Programmers! Close the StackOverflow tabs. This AI robot will write your source code for you
For now, the system, dubbed Machine Inferred Code Similarity, or MISIM for short, is more of a research project rather than a usable tool. It was taught to recognize code similar to algorithms in a dataset of tens of thousands of C and C++ programs. These programs were written by students tackling 104 coding problems. Pairs of programs were labelled as similar in the dataset if they both solved the same problem.
After training, the neural network’s makers tested their system’s ability to figure out whether two functions were similar, in terms of outcome. It’s not a simple case of just matching up the code line by line; each routine can be written differently but still carry out the same task. MISIM, essentially, spits out a percentage to describe if two blocks of code are alike, operations-wise.
“MISIM provides a neural-based code similarity scoring algorithm, which can be implemented with various neural-based network architectures with learned parameters,” Justin Gottschlich, principal scientist and director of Machine Programming Research at Intel, told The Register.
“For MISIM’s scoring algorithm, researchers investigated three neural network approaches: a graph neural network (GNN), a recurrent neural network (RNN), and a bag of manual features (BoF) neural network. MISM performed best overall using the GNN.”
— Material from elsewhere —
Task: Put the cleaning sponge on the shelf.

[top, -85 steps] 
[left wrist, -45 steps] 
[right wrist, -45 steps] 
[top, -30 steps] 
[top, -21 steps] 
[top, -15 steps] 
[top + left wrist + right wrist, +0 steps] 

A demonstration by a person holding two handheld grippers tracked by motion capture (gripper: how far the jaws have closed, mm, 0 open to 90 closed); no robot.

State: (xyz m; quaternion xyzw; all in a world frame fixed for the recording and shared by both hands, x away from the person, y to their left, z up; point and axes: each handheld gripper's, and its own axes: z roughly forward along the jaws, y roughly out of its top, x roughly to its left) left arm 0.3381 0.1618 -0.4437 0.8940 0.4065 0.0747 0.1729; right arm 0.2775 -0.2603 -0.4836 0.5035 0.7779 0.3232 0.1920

The GNN was able to accurately identify how similar two programs were more than 75 per cent of the time, according to a paper written by the team and shared via arXiv. Now, Intel is working to sculpt the MISIM system into a code recommendation engine.
This type of system would be able to recognize the intent behind a simple algorithm input by a developer
Chipzilla said in a statement: “This type of system would be able to recognize the intent behind a simple algorithm input by a developer and offer candidate codes that are semantically similar but with improved performance.” That is pretty much Intel through and through: most of its engineers are software developers working on tools to speed up code on its silicon.
“In order to develop future automated coding tools, such as a code recommendation engine, the system needs to understand which pieces of code are similar to another,” Gottschlich told us. “Without this foundation, it cannot make accurate recommendations. MISM serves as the first step to building these bigger, more complex systems.”
He hopes such an engine will eventually help developers by, for instance, automatically detecting common programming mistakes and design mistakes in their code. “I imagine most developers would happily let the machine find and fix bugs for them, if it could – I know I would,” he added. ®